Chip colossus Intel has unveiled its vision for the future of corporate IT. In a global announcement today the company took the wraps off the Open Data Centre Alliance, to which $50bn-pa-worth of CIOs are already signed up and to which Intel has been appointed "non-voting technical advisor".

Intel architecture bigwig Boyd Davis, briefing reporters this morning in Geneva ahead of announcements on the US West Coast, also laid out his company's vision for "Cloud 2015" - the roadmap that he expects the global IT industry to follow in the next few years.

Intel expects to see three main elements in the new cloud architectures of tomorrow.

First up, new clouds will be "federated" - that is they will use common standards and be able to work together.
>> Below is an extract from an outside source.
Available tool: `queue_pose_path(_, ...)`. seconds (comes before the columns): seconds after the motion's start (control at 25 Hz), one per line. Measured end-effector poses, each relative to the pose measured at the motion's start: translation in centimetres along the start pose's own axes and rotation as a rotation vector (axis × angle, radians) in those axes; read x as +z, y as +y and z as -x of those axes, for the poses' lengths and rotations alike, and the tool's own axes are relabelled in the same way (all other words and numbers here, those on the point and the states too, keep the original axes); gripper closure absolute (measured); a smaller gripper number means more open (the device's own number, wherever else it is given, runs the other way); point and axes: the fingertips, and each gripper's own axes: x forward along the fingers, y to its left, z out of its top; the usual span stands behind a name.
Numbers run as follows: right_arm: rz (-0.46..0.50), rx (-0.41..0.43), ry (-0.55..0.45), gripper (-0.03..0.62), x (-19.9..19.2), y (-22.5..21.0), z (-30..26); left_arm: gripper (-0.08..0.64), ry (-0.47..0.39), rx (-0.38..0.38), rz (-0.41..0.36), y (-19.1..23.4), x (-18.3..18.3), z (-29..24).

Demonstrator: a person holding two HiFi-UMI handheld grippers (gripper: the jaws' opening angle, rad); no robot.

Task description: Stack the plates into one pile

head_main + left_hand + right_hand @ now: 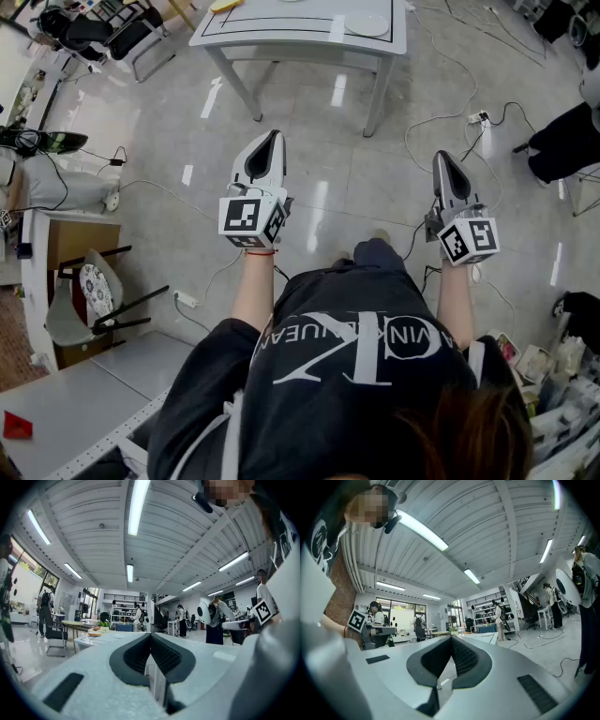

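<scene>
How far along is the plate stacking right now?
Done: nothing that shows; a white plate lies unstacked on the table ahead. In hand: nothing; the left gripper and right gripper are both shut and empty, short of the table. Left: all the stacking.
</scene>
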Motion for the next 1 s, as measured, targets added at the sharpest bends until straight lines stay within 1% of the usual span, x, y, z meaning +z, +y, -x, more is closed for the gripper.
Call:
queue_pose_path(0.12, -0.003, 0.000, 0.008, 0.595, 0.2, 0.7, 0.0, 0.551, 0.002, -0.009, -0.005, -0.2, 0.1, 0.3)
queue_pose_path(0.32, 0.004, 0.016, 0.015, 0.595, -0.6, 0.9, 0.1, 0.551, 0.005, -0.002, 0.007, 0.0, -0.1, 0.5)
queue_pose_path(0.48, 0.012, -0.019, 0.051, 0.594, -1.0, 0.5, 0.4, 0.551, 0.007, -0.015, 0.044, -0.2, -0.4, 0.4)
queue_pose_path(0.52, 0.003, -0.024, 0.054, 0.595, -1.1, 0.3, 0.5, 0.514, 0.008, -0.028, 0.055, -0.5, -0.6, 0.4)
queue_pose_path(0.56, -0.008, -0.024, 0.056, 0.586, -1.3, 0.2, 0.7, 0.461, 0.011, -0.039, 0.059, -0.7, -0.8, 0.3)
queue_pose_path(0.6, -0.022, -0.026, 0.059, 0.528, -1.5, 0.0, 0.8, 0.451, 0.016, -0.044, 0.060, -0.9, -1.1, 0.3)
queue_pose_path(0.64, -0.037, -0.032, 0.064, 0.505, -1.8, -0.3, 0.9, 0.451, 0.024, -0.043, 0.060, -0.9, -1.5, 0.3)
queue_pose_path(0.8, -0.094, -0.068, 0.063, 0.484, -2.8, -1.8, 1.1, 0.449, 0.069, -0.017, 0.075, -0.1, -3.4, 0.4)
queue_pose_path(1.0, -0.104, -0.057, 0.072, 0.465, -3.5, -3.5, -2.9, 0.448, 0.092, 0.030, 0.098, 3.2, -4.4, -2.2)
Vendor lock-in and interoperability were apparently major concerns for the Data Centre Alliance CIOs as the organisation was being put together, and the federation strand of Cloud 2015 is designed to address this.

Secondly, new clouds will be "automated". Rather than sysadmins allocating resources and tasks - no matter how remotely and cleverly - they will simply set policies and the clouds will organise and adjust themselves in real time.
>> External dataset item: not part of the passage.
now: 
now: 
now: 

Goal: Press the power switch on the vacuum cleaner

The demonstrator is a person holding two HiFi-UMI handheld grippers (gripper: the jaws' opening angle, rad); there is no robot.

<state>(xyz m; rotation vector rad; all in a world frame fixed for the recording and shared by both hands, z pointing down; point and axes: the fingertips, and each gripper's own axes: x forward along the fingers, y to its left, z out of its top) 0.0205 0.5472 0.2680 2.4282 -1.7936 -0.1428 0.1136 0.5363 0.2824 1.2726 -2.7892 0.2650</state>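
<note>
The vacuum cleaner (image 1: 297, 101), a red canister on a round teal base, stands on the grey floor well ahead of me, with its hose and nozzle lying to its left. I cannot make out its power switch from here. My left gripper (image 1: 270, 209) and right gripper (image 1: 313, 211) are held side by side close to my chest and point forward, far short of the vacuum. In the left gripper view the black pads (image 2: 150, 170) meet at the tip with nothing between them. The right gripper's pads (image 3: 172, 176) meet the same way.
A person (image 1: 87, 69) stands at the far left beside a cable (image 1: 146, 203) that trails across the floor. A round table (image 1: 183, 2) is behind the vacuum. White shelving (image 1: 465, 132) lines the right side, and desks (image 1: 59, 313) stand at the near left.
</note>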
Intel says that this sort of thing is already happening, with companies using offices full of machines as Windows productivity suites by day and Linux data centres by night. Automation is expected to deliver efficiency in resources, another demand from the allied CIOs.
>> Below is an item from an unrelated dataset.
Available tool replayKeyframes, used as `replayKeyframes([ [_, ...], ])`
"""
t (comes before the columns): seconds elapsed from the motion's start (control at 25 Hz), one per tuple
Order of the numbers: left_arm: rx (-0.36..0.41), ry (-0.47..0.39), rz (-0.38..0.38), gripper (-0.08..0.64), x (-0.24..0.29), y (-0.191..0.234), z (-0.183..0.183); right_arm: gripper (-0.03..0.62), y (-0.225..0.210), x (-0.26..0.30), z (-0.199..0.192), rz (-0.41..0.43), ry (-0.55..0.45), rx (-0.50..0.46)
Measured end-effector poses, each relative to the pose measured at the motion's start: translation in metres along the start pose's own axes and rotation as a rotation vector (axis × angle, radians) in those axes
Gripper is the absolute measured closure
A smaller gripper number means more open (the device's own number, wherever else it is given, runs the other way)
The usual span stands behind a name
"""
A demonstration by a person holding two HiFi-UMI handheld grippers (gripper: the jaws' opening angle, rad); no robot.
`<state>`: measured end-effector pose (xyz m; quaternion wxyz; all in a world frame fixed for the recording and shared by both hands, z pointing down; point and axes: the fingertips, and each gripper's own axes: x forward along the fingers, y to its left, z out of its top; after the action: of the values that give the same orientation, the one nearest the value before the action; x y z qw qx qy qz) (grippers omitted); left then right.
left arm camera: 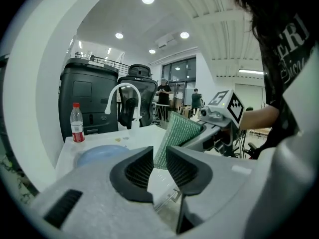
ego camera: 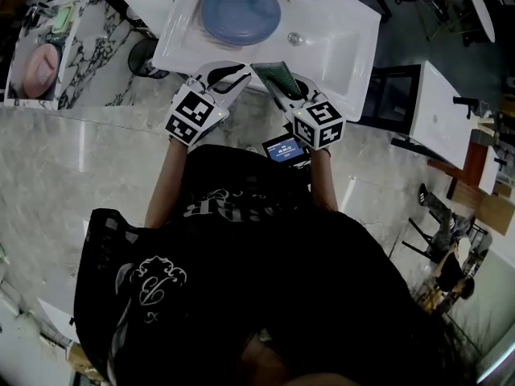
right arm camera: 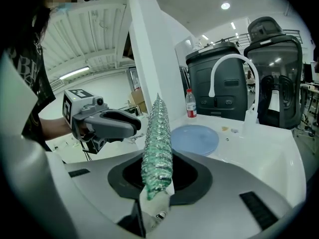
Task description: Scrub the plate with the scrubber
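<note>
A round blue plate (ego camera: 240,12) lies flat in the white sink (ego camera: 346,47), toward its far left. Both grippers hover at the sink's near rim. My right gripper (ego camera: 272,85) is shut on a thin green scrubber (ego camera: 278,72), which stands upright between its jaws (right arm camera: 157,143). My left gripper (ego camera: 234,75) is just left of it; its jaws are drawn to a narrow slit with nothing in them (left arm camera: 159,157). In the left gripper view the scrubber (left arm camera: 177,135) is right beyond the jaws and the plate (left arm camera: 97,156) is low at the left. The plate (right arm camera: 195,138) lies past the scrubber.
A white curved faucet (right arm camera: 227,63) rises at the sink's far side, with a red-capped bottle (right arm camera: 190,103) next to it. The drain (ego camera: 294,39) is right of the plate. A marble counter (ego camera: 88,63) lies to the left, white furniture (ego camera: 438,111) to the right.
</note>
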<state>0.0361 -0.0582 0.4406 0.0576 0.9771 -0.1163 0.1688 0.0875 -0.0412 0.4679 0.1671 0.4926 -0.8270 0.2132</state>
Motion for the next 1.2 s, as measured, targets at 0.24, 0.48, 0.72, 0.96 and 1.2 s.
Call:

The final element in the Cloud 2015 triad is "Client Awareness", which is Intel's plan for coping with the 15 billion netted-up client devices the company foresees being in operation in five years' time: TVs, phones, computers etc etc. According to Davis, simply setting up cloud services - eg websites - for the lowest common denominator among all these machines will not do; nor will it be possible to provide separate portals for every type of client as some organisations attempt today.

Rather, Intel considers that tomorrow's clouds will need to be more aware of details of what type of device is connected to them in order to automatically give them appropriate content and services. Again this should all be more automated and compliant with standards (or perhaps "de facto implementations" adopted by the Data Centre Alliance members).

"This is a new day for Intel," said Davis. "A major announcement without any new chips or Xeons."

Intel insists that the Open Data Centre Alliance is not its lapdog nor an Intel user group. BMW IT chief Mario Muller, an Alliance steering ccommittee member (and himself overlord of BMW's 9-data-centre, 1600-terabyte, 1000 HPC corporate cloud) said that he and the other 70-and counting Alliance member CIOs controlled $50bn pa of IT spending, and that they are determined that the Alliance will be "vendor agnostic".

"Vendors will not be members," said Muller, briefing reporters including the Reg alongside Davis in Geneva this morning. "However we will work closely with them through workgroups," details of which he said would be announced shortly by the Alliance.

Already signed up as alliance members are such companies as Shell, Lockheed and UBS, and Muller says the group is keen to expand to cover as much of the IT world as possible. The alliance, in consultation with new and existing members, intends to produce its "vendor agnostic roadmap" in Q1 of 2011.